Menurut dr Trisni Nur Andayani, umumnya Ispa memang bisa menular lewat udara. Sehingga langkah memisahkan pengungsi dewasa dan anak-anak cukup tepat. Batuk, pilek, badan panas bisa menjadi gejala awal dari ispa yang biasanya justru tidak disertai gejala sesak nafas.

Sementara itu jumlah warga Kaliurang yang mengungsi di barak-barak Desa Hargobinangun Pakem naik dari 944 jiwa menjadi 972 jiwa. Menurut Camat Pakem, Sukarno SH, pasokan logistik bagi pengungsi tersebut cukup baik. Namun masih kekurangan selimut dan sarung. Tadi saat dibagikan hanya ada 400-an sarung dan 30 selimut, akunya.

Padahal, di barak itu terdapat 16 bayi, 97 balita dan 208 anak-anak. Selain itu Sukarno juga mengeluhkan fasilitas air minum untuk pengungsi yang kurang memadai di barak-barak Desa Hargobinangun. Padahal air minum merupakan kebutuhan vital untuk menjaga stamina pengungsi dan petugas evakuasi.

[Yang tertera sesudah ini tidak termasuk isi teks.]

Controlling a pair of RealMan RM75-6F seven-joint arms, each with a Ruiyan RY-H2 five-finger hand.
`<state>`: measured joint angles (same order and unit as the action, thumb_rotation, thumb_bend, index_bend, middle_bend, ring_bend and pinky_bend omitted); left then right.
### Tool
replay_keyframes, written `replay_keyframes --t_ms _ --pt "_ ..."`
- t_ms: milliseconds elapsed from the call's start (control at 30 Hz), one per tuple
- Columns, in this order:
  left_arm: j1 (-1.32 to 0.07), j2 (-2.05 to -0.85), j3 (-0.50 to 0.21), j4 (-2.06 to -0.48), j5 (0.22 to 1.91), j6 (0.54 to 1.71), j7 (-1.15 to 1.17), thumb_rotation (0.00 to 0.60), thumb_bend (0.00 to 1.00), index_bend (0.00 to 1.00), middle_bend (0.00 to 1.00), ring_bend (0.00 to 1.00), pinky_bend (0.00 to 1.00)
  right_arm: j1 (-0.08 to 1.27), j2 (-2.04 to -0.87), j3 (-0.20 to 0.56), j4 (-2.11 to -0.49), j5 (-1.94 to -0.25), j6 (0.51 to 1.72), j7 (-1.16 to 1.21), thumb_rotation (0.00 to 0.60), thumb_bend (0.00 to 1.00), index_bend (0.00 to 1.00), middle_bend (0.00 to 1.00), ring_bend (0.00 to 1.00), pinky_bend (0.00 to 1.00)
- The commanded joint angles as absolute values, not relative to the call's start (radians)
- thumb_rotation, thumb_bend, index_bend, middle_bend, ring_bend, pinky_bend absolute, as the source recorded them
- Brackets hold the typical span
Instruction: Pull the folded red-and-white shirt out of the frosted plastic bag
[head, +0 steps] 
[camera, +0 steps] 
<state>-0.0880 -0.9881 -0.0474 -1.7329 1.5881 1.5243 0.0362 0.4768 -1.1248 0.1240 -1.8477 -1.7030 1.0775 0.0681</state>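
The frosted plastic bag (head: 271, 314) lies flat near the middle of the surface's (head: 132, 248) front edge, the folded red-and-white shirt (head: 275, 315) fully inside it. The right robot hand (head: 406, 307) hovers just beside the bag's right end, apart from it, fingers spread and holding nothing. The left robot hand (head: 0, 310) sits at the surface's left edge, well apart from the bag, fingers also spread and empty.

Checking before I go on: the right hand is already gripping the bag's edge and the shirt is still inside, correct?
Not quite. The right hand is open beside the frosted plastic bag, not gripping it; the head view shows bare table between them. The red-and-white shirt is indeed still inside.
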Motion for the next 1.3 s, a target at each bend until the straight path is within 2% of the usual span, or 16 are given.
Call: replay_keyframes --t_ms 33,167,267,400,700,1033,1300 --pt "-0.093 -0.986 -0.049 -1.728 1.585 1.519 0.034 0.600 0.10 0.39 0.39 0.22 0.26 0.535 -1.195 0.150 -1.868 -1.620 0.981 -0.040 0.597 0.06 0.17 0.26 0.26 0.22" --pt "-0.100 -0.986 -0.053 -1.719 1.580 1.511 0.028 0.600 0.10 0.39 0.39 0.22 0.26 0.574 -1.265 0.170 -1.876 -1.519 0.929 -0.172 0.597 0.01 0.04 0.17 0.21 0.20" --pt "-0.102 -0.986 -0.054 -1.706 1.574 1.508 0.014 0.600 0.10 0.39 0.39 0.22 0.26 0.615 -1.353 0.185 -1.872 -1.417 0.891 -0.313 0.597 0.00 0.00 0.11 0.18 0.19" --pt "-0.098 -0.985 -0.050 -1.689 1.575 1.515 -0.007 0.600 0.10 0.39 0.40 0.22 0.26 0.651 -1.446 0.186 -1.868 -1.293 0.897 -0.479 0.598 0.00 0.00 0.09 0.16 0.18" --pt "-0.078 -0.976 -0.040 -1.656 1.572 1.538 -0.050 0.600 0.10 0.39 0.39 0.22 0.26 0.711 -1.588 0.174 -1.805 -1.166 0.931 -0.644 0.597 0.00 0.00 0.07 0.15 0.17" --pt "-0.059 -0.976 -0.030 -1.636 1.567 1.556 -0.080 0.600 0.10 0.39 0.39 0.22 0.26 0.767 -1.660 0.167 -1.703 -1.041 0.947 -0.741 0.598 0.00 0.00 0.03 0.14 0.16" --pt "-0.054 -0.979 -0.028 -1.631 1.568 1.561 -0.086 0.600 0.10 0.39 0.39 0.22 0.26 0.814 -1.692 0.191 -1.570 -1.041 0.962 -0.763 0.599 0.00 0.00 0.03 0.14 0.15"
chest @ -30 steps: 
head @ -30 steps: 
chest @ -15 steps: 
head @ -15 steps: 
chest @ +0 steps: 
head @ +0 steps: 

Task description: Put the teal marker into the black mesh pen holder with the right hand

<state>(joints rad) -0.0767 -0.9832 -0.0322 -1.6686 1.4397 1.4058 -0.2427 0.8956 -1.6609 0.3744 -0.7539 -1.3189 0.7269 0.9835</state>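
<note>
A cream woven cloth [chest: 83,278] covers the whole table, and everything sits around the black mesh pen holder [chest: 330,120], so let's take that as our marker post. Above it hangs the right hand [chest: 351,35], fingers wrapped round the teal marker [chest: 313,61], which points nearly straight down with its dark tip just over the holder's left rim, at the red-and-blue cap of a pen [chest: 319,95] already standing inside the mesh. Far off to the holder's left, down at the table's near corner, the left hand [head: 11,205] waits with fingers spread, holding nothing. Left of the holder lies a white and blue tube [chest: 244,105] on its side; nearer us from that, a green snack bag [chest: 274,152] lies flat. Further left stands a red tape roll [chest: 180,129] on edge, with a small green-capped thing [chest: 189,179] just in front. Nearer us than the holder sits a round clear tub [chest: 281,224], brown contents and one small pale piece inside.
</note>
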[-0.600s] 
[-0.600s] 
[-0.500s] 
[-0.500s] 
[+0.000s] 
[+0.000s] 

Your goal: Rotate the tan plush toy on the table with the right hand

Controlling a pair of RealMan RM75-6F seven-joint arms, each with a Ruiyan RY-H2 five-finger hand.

Kesulitan pasokan air minum juga terjadi di Cangkringan. Setelah ditelusuri, ternyata pipa besar yang berada di Kalitengah Lor Glagaharjo Cangkringan terputus akibat tertimpa batu besar karena longsor. Pipa yang mengalirkan air dari Umbul Bebeng atau Goa Jepang patah, akibatnya tidak hanya suplai ke pengungsi saja terganggu, tetapi juga ribuan warga di wilayah Cangkringan, Sleman dan sebagian Klaten Jawa Tengah terancam kesulitan air.

Dari pantauan KR di lokasi, pipa berdiameter sekitar 30 cm bergeser dan kemungkinan patah setelah tertimpa bongkahan batu besar yang longsor dari tebing. Batu tersebut juga menutup sebagian aliran air, karena pipa air tepat berada di atas aliran Kali Bebeng. Akibatnya pipa bergeser dan beberapa penyangga yang terbuat dari besi lepas. Kerusakan pada pipa sendiri tidak terlihat, kemungkinan berada di bawah bongkahan batu. Lokasi pipa di Kali Bebeng menuju Goa Jepang sendiri cukup sulit dijangkau. Selain medannya yang licin wilayah tersebut cukup terpencil.

Menurut Sekretaris Desa Glagaharjo Agralno, selama ini dari 10 pedukuhan yang ada di Glagaharjo semuanya bergantung mata air yang ada di Kali Bebeng. Terputusnya aliran air diketahui terjadi sejak empat hari lalu atau hari Sabtu (6/5) ketika terjadi hujan lebat. Dua dukuh yang tinggal di pengungsian yaitu Kali Tengah Lor dan Kali Tengah Kidul sejak beberapa hari lalu mendapat pasokan air dari PDAM Sleman melalui pengiriman mobil tanki.

Kepala Desa Umbulharjo Bejo Mulyo mengatakan untuk warga yang tinggal di pengungsian tidak kesulitan air karena menggunakan sumber air dari Kali Kuning. Namun di pedukuhan Pelemsari aliran air berhenti total karena menggunakan sumber dari Kali Bebeng. Sementara di pedukuhan Pangguk sebagian warga ada yang menggunakan air dari sumber di Kali Kuning dan sebagian dari Kali Bebeng. (Tim KR)-f.